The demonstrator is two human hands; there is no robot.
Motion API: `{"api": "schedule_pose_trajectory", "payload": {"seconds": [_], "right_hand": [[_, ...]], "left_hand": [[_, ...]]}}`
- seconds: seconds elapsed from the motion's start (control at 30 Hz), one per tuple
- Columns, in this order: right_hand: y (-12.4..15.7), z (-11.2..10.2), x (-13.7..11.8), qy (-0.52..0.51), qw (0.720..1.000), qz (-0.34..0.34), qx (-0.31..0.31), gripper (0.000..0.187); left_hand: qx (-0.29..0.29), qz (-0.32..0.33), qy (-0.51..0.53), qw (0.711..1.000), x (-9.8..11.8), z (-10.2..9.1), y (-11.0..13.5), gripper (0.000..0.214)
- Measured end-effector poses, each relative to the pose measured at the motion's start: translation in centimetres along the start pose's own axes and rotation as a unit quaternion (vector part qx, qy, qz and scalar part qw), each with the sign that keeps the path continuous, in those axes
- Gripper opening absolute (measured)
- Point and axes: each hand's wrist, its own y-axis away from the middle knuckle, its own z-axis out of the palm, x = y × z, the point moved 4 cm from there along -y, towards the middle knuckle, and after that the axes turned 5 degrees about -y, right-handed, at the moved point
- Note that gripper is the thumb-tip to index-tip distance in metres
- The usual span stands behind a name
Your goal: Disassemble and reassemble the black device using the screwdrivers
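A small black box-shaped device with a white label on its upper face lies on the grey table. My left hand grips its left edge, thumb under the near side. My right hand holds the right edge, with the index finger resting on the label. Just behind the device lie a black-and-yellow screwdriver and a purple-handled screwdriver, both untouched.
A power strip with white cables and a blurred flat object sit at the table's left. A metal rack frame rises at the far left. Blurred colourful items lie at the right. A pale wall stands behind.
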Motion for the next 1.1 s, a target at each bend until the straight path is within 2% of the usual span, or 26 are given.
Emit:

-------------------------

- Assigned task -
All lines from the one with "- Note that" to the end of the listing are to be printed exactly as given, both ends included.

- Output below -
- Note that gripper is the thumb-tip to index-tip distance in metres
- The usual span stands behind a name
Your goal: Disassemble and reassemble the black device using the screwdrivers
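A small black box-shaped device with a white label on its upper face lies on the grey table. My left hand grips its left edge, thumb under the near side. My right hand holds the right edge, with the index finger resting on the label. Just behind the device lie a black-and-yellow screwdriver and a purple-handled screwdriver, both untouched.
A power strip with white cables and a blurred flat object sit at the table's left. A metal rack frame rises at the far left. Blurred colourful items lie at the right. A pale wall stands behind.
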Motion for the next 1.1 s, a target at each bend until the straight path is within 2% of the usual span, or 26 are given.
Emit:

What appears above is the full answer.